Give back every record word for word, keeping the pictures out.

━━━━━━━━━━━━━━━━

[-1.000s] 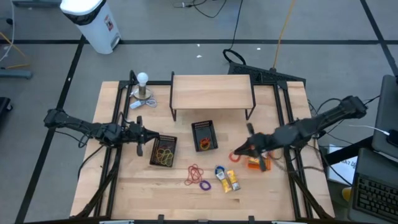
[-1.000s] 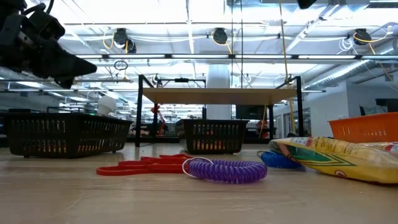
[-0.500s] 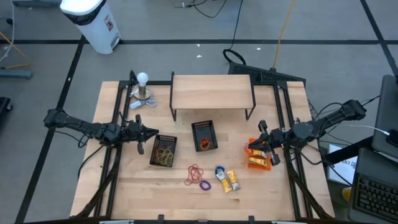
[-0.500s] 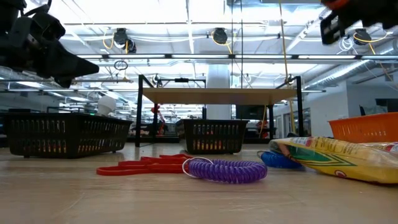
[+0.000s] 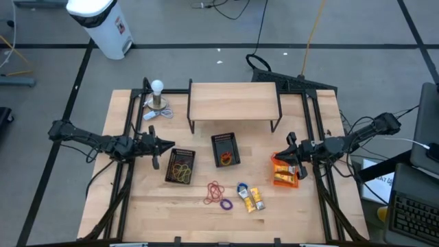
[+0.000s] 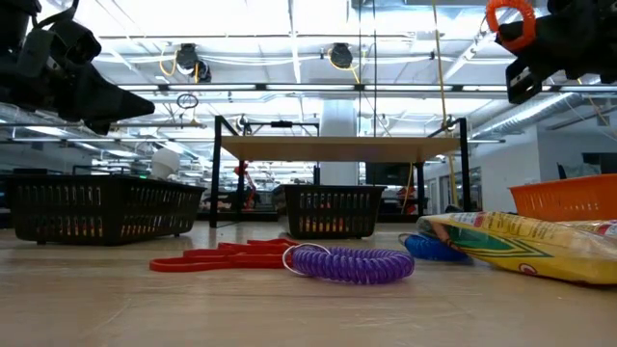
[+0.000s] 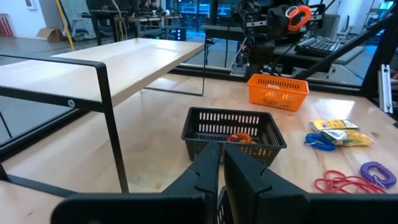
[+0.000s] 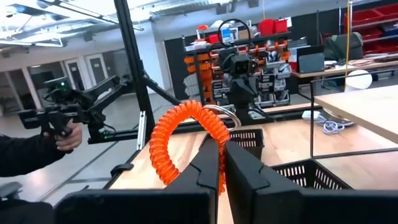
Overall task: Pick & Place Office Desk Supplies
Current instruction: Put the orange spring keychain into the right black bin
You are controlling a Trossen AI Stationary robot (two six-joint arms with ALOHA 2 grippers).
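Swinging back toward its own side, my right arm has carried its load across the bench [image 5: 137, 206]: a second ago it reached in beside the loose supplies, and now the right tool [image 5: 291, 157] hangs above the orange basket [image 5: 285, 171] at the bench's right edge. That tool is clamped tight on an orange coil band [image 8: 180, 146], which loops up from between the fingers and sits high in the low view, clear of the wood. I read this as the carry nearly done, with the drop into the orange basket next. My left arm has not stirred; the left tool [image 5: 164, 145] is all but closed and empty, hovering beside the black basket of bands [image 5: 182, 167]. Red bands [image 5: 215, 191], a purple coil [image 5: 226, 204] and the yellow packets [image 5: 252, 199] lie loose near the front edge.
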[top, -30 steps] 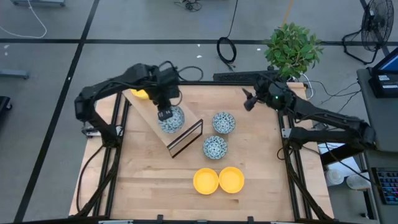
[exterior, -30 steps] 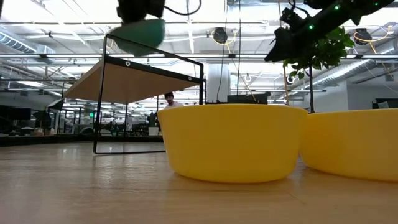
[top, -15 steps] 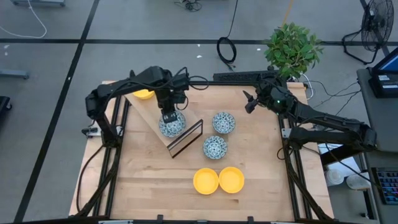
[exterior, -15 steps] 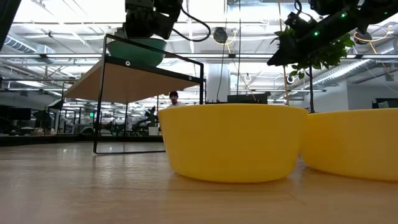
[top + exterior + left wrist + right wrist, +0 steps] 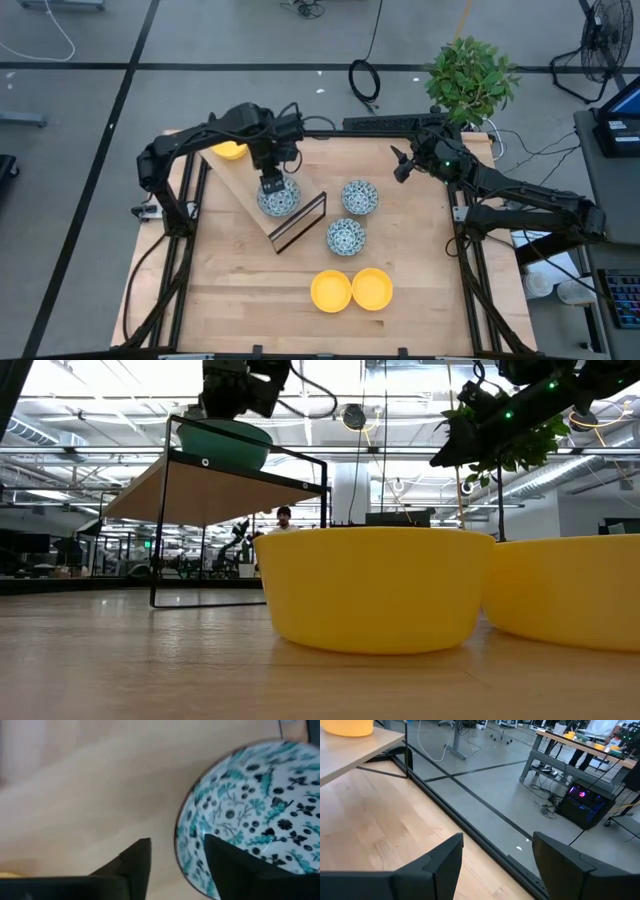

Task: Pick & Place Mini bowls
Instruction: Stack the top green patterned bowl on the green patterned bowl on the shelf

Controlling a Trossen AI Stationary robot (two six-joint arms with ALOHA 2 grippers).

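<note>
Hovering at upper left of centre in the high view, left gripper (image 5: pixel 270 182) over a blue-patterned bowl (image 5: pixel 278 196) resting on the raised wooden shelf (image 5: pixel 236 177); fingers (image 5: pixel 131 865) parted, straddling the bowl's rim, one inside and one outside, grip on it impossible to confirm. Sitting at the shelf's far upper-left end, one yellow bowl (image 5: pixel 231 151). Resting on the wooden surface (image 5: pixel 230 290) right of the shelf, two more patterned bowls, one at centre (image 5: pixel 359 197) and one just below it (image 5: pixel 345 236). Lying side by side, touching, at lower centre, two further yellow bowls (image 5: pixel 331 290) (image 5: pixel 372 288). Raised at upper right, near the potted plant (image 5: pixel 470 78), right gripper (image 5: pixel 402 163) waiting above the surface, fingers (image 5: pixel 436 868) spread wide and holding nothing.
</note>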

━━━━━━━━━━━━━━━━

** Exercise response **
[-1.000s] 
[-1.000s] 
[-0.500s] 
[-0.500s] 
[+0.000s] 
[+0.000s] 
[+0.000s] 
[+0.000s] 
Overall task: Pick & Place Office Desk Supplies
Current instruction: Put the orange spring keychain into the right black bin
You are controlling a Trossen AI Stationary robot (two six-joint arms with ALOHA 2 grippers).
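Swinging back toward its own side, my right arm has carried its load across the bench [image 5: 137, 206]: a second ago it reached in beside the loose supplies, and now the right tool [image 5: 291, 157] hangs above the orange basket [image 5: 285, 171] at the bench's right edge. That tool is clamped tight on an orange coil band [image 8: 180, 146], which loops up from between the fingers and sits high in the low view, clear of the wood. I read this as the carry nearly done, with the drop into the orange basket next. My left arm has not stirred; the left tool [image 5: 164, 145] is all but closed and empty, hovering beside the black basket of bands [image 5: 182, 167]. Red bands [image 5: 215, 191], a purple coil [image 5: 226, 204] and the yellow packets [image 5: 252, 199] lie loose near the front edge.
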[top, -30 steps] 
[exterior, -30 steps] 
[top, -15 steps] 
[exterior, -15 steps] 
[top + exterior + left wrist + right wrist, +0 steps] 

Task: Pick & Place Mini bowls
Instruction: Stack the top green patterned bowl on the green patterned bowl on the shelf

Controlling a Trossen AI Stationary robot (two six-joint arms with ALOHA 2 grippers).

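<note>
Hovering at upper left of centre in the high view, left gripper (image 5: pixel 270 182) over a blue-patterned bowl (image 5: pixel 278 196) resting on the raised wooden shelf (image 5: pixel 236 177); fingers (image 5: pixel 131 865) parted, straddling the bowl's rim, one inside and one outside, grip on it impossible to confirm. Sitting at the shelf's far upper-left end, one yellow bowl (image 5: pixel 231 151). Resting on the wooden surface (image 5: pixel 230 290) right of the shelf, two more patterned bowls, one at centre (image 5: pixel 359 197) and one just below it (image 5: pixel 345 236). Lying side by side, touching, at lower centre, two further yellow bowls (image 5: pixel 331 290) (image 5: pixel 372 288). Raised at upper right, near the potted plant (image 5: pixel 470 78), right gripper (image 5: pixel 402 163) waiting above the surface, fingers (image 5: pixel 436 868) spread wide and holding nothing.
</note>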

There is no more to this answer.